What you should do » All of the data that follows should be given again exactly, without its images.

Data shown »
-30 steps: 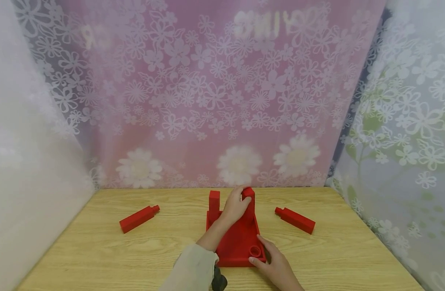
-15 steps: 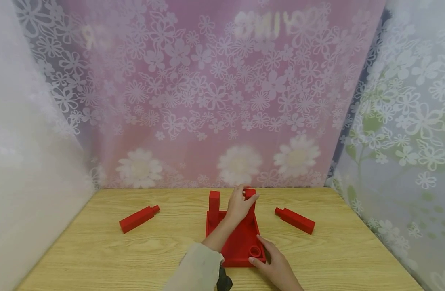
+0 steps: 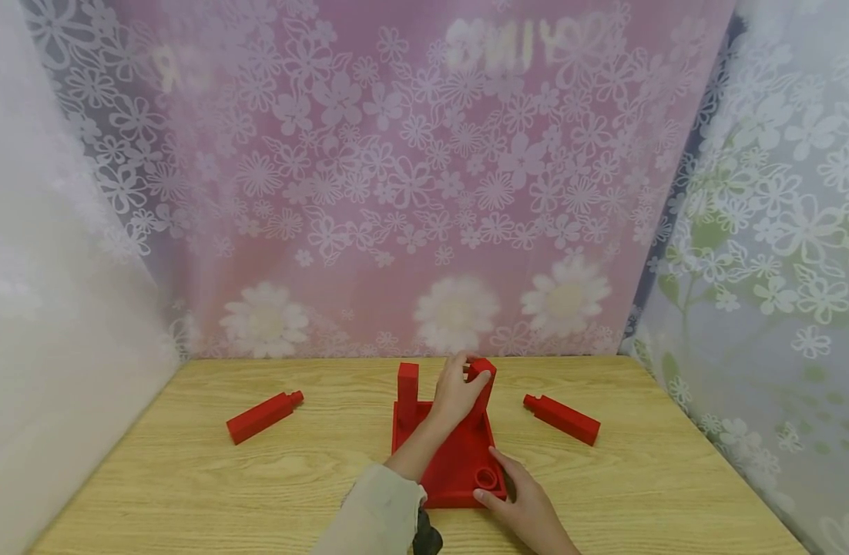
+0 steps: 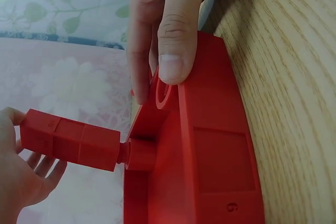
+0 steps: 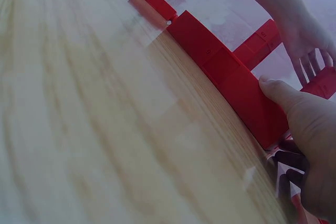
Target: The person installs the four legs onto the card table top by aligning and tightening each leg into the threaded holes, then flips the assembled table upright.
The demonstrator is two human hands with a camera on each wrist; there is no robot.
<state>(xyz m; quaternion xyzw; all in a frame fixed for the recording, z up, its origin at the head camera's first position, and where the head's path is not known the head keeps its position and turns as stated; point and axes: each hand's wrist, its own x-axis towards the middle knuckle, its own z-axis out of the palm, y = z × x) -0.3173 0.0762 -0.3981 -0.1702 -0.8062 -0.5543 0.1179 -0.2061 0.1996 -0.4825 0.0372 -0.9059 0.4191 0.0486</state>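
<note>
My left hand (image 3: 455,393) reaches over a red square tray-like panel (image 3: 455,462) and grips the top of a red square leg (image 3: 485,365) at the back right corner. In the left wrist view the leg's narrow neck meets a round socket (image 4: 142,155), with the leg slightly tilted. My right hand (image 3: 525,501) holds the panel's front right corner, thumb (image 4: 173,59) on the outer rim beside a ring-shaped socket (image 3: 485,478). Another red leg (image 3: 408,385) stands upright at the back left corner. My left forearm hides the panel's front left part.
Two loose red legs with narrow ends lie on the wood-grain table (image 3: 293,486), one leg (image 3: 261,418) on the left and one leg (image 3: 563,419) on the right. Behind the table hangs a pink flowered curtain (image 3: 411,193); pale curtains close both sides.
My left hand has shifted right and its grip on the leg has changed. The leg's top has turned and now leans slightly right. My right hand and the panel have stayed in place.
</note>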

Solution »
-30 steps: 
-15 steps: 
+0 steps: 
+0 steps: 
+0 steps: 
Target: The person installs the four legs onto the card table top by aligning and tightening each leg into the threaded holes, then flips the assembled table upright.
The demonstrator is two human hands with a camera on each wrist; there is no robot.
<state>(xyz m; quaternion xyzw; all in a frame fixed for the recording, z up, its origin at the head camera's first position, and where the head's path is not known the head keeps its position and turns as stated; point and axes: each hand's wrist, its own x-axis towards the middle knuckle, its own z-axis out of the palm, y = z × x) -0.3173 0.0762 -0.3981 -0.1702 -0.8062 -0.5543 0.1179 -0.2061 0.1996 -0.4825 0.0372 -0.9059 0.4191 0.0486</state>
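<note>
My left hand (image 3: 455,393) reaches over a red square tray-like panel (image 3: 455,462) and grips the top of a red square leg (image 3: 485,365) at the back right corner. In the left wrist view the leg's narrow neck meets a round socket (image 4: 142,155), with the leg slightly tilted. My right hand (image 3: 525,501) holds the panel's front right corner, thumb (image 4: 173,59) on the outer rim beside a ring-shaped socket (image 3: 485,478). Another red leg (image 3: 408,385) stands upright at the back left corner. My left forearm hides the panel's front left part.
Two loose red legs with narrow ends lie on the wood-grain table (image 3: 293,486), one leg (image 3: 261,418) on the left and one leg (image 3: 563,419) on the right. Behind the table hangs a pink flowered curtain (image 3: 411,193); pale curtains close both sides.
My left hand has shifted right and its grip on the leg has changed. The leg's top has turned and now leans slightly right. My right hand and the panel have stayed in place.
</note>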

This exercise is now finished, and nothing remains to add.